I talk to everyone about the subject – people I know and don’t know. Doctors, psychologists, teachers, principals. Parents of teens as well – enquiring kindly how their phones are going, how is social media and the answers and ill-effects always spur me on to work harder.
Locally I also felt I needed to take action in this area – to help other families and my community. During the pandemic in 2020 I was inspired to create a free program in my local community called Stars Unplugged.
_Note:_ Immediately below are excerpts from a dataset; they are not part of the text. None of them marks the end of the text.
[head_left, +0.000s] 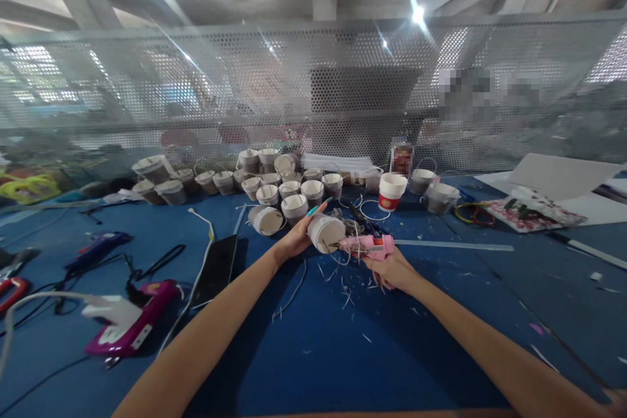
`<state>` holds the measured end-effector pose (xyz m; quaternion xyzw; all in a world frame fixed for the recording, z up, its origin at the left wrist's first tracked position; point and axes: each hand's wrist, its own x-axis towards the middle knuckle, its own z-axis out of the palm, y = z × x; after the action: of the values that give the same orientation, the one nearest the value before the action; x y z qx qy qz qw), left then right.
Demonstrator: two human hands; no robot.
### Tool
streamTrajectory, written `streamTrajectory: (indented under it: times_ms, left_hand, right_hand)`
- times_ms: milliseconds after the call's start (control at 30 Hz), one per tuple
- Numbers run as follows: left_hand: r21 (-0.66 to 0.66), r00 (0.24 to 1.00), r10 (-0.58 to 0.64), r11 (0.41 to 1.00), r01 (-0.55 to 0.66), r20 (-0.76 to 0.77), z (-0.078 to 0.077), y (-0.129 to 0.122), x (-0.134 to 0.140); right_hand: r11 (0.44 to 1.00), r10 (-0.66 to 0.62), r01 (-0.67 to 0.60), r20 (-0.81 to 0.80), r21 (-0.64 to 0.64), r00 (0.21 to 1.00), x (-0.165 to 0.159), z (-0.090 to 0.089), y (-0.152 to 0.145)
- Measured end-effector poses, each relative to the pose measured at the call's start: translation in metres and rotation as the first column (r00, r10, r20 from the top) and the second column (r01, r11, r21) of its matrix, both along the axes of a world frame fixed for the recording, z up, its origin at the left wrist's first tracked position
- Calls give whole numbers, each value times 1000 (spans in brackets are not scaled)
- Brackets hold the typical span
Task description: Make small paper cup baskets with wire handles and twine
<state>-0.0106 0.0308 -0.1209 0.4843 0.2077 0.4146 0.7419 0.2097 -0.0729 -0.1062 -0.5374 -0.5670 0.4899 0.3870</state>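
Note:
My left hand (296,239) is closed around a small grey-and-white cup (327,234), tipped on its side with its pale round end facing me. In my right hand (389,268) is a pink hot glue gun (369,246), a long clear glue stick (455,245) reaching out behind it to the right. The gun's nozzle points left and meets, or nearly meets, the lower edge of the cup's end. A grey cord (294,290) lies on the table below my left hand.
Many similar small buckets (268,195) stand in rows behind my hands. Red-and-white paper cups (392,191) are stacked to their right. At left lie a phone (215,268), a purple power strip (142,320) and red-handled scissors (14,292). A perforated metal screen (274,91) closes the back.

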Motion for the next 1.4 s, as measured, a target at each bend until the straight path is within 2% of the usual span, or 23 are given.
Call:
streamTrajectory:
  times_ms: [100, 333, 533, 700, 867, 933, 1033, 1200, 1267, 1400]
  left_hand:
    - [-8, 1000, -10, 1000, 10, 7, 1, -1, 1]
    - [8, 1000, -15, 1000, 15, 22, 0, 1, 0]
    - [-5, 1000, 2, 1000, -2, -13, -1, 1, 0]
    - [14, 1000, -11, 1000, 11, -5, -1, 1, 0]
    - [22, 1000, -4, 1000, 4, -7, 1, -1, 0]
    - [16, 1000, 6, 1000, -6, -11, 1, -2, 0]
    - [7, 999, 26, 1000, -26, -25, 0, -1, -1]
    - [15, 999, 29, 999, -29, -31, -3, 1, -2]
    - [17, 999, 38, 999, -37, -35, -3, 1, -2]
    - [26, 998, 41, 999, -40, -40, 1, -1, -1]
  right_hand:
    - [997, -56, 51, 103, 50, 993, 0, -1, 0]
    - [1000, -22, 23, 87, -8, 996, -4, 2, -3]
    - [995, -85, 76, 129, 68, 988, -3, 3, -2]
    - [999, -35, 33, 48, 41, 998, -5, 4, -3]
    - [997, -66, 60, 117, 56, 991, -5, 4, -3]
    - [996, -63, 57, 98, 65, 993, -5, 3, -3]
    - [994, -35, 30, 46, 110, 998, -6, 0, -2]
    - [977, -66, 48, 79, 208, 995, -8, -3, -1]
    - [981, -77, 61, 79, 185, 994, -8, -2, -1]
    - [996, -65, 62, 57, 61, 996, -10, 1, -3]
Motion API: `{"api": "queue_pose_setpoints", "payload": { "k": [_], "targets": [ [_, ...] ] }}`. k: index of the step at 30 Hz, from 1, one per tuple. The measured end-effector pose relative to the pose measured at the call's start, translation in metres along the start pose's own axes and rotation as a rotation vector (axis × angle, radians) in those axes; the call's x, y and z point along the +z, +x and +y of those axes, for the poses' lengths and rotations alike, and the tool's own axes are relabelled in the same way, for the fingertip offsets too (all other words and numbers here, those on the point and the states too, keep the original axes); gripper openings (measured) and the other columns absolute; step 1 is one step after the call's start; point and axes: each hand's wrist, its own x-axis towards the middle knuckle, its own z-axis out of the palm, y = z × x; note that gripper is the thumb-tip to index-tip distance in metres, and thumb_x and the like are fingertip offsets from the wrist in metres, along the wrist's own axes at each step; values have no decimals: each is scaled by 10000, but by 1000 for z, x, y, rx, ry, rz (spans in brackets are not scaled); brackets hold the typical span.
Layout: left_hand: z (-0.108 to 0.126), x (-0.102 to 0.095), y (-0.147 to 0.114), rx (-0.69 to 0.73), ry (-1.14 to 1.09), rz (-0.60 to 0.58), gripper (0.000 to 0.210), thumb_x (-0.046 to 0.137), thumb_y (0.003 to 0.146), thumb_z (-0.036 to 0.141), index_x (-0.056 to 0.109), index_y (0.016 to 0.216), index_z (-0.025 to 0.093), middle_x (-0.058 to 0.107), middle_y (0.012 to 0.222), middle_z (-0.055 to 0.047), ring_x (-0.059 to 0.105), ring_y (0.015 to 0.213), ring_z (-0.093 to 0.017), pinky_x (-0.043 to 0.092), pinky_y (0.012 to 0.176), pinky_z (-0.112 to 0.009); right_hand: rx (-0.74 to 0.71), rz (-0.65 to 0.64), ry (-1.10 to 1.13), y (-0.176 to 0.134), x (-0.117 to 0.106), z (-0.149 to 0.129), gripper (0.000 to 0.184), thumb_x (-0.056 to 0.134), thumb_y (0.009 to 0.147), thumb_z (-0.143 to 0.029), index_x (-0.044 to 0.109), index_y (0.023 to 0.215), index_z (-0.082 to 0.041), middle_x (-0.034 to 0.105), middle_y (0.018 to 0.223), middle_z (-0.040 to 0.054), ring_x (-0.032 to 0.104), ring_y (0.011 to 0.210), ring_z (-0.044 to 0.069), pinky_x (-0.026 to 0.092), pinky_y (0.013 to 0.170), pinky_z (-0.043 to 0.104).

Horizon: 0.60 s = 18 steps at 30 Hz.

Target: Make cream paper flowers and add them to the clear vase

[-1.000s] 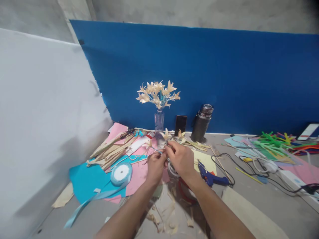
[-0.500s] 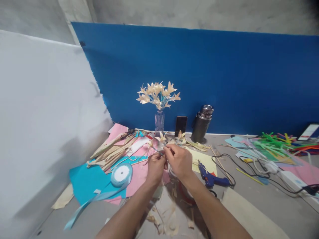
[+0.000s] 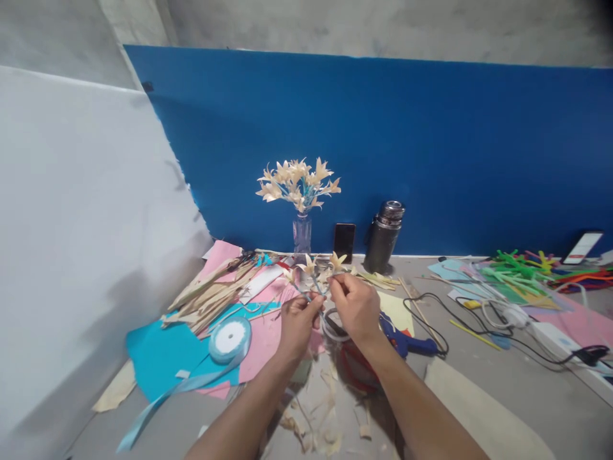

This not for profit and free initiative is packaged as a leadership program for young people, using the five stars of the Southern Cross to teach self-regulation of technology and phones.
After much success at a community level, I realised that to reach more children and families, I needed to write a guide for families and educators to share the message of self-regulation around phone use and how to do this by planning each day.
I know I’m not alone by saying that I have grave concerns for our youth today and the impact of constant phone use and technology on their young, developing minds. Not only does phone addiction have severe repercussions on mental health and happiness, but also on a young person’s ability to focus and concentrate on their education and childhoods.
However, as my mum always said to me: ‘Where there’s life, there’s hope’ and we can do something about this together as parents, as educators and as caring community members.
It is our moral obligation to our children of the world to teach them the art of self-regulation around phone use before they become another generation of distracted, over-entertained young people who are constantly seeking escapism. It doesn’t serve them, their minds or the needs of our world today.
My hope is for all children to learn how to use a phone in moderation and know the true feeling of freedom, innovation, values, energy and self regulation – the five stars that are used throughout Macy’s First Phone.